| Provided data |
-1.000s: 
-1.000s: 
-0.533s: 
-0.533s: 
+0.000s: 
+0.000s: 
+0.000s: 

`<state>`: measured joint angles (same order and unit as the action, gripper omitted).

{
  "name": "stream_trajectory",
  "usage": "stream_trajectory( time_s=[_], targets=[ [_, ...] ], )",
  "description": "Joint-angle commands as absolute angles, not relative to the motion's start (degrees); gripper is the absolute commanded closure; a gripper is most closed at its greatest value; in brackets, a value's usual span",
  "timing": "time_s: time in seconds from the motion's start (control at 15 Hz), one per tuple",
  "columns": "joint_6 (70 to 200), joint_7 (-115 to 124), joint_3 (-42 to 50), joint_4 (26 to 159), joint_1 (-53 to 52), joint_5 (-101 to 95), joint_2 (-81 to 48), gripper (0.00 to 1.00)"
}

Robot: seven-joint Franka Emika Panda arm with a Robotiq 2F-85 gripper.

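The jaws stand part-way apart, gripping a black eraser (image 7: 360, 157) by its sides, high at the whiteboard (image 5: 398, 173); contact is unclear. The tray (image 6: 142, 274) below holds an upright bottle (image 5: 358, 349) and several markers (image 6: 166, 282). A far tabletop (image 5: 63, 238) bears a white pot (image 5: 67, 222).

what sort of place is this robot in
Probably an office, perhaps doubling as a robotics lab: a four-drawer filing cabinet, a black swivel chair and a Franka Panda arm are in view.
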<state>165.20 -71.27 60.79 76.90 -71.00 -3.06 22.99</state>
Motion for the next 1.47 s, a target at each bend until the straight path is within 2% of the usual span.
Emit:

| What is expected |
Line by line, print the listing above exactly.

| Expected answer |
-1.000s: 
-1.000s: 
-0.533s: 
-0.533s: 
+0.000s: 
+0.000s: 
+0.000s: 

`<state>`: measured joint angles (same order and unit as the action, gripper omitted).

{
  "name": "stream_trajectory",
  "usage": "stream_trajectory( time_s=[_], targets=[ [_, ...] ], )",
  "description": "Joint-angle commands as absolute angles, not relative to the motion's start (degrees); gripper is the absolute commanded closure; a gripper is most closed at its greatest value; in brackets, a value's usual span",
  "timing": "time_s: time in seconds from the motion's start (control at 15 Hz), one per tuple",
  "columns": "joint_6 (70 to 200), joint_7 (-115 to 124), joint_3 (-42 to 50), joint_4 (26 to 159), joint_1 (-53 to 52), joint_5 (-101 to 95), joint_2 (-81 to 48), gripper (0.00 to 1.00)"
}

Robot: seven-joint Franka Emika Panda arm with a Robotiq 2F-85 gripper.

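The jaws stand part-way apart, gripping a black eraser (image 7: 360, 157) by its sides, high at the whiteboard (image 5: 398, 173); contact is unclear. The tray (image 6: 142, 274) below holds an upright bottle (image 5: 358, 349) and several markers (image 6: 166, 282). A far tabletop (image 5: 63, 238) bears a white pot (image 5: 67, 222).

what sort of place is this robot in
Probably an office, perhaps doubling as a robotics lab: a four-drawer filing cabinet, a black swivel chair and a Franka Panda arm are in view.
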<state>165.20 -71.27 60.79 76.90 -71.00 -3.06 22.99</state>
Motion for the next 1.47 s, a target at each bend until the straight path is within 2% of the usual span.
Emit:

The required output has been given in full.